EXERCISE GOAL: Pull out from the material below all lines with "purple".

RECORDS SUPPLIED:
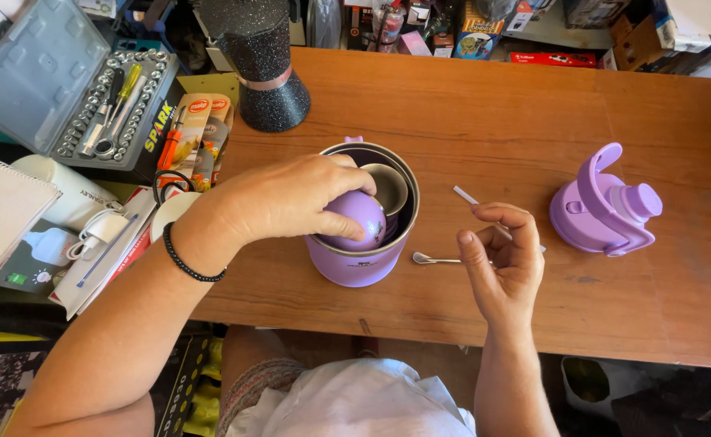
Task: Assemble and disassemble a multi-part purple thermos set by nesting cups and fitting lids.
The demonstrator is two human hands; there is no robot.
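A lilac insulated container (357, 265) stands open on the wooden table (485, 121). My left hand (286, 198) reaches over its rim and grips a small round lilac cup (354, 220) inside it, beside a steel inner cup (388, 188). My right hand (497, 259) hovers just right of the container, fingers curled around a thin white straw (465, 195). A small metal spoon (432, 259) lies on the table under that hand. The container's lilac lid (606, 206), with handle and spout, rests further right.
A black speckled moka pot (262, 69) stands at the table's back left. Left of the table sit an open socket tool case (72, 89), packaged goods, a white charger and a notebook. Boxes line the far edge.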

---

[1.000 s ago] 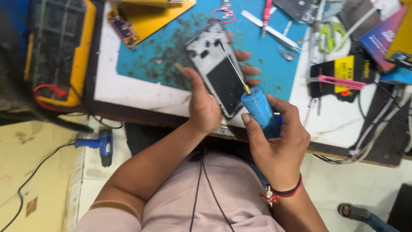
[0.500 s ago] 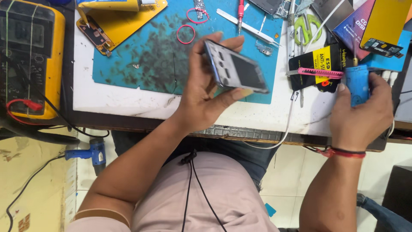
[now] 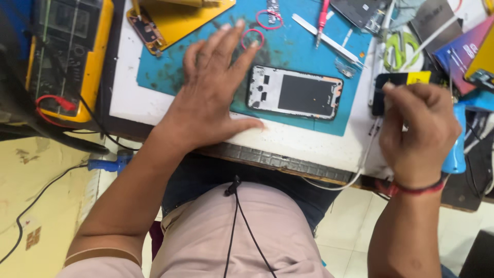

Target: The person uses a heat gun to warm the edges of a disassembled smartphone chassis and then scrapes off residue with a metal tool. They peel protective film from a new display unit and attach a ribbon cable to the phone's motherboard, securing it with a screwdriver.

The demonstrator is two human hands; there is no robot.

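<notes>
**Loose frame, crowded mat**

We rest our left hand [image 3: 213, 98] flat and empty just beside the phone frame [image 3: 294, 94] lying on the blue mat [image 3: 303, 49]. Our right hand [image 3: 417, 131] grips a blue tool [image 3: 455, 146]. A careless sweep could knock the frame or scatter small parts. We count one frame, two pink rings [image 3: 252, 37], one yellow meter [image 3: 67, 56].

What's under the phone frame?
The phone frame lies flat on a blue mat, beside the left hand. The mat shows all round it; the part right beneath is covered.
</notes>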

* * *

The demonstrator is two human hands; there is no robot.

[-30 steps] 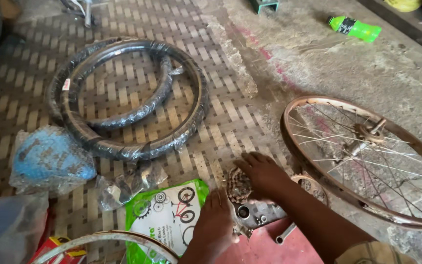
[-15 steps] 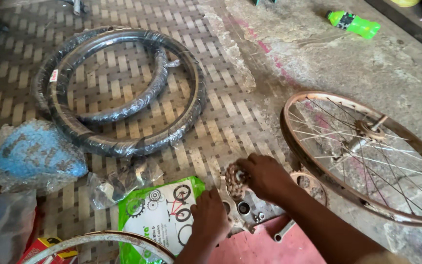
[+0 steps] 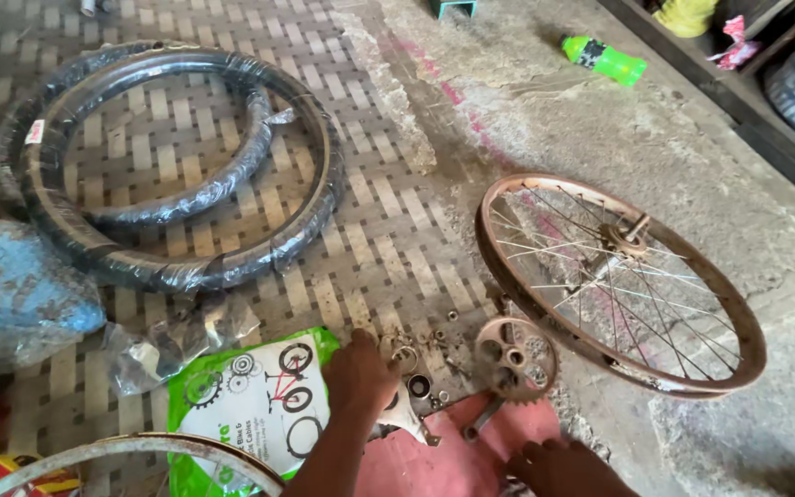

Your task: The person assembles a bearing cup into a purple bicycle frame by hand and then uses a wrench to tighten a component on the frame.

ANSWER TO THIS TASK:
Task: Assemble and disassemble a multi-part purple thermos set by nesting cups and fitting lids.
Your task: The person assembles a bearing cup into a purple bicycle frame by hand and then uses a wrench to tighten a component on the frame.

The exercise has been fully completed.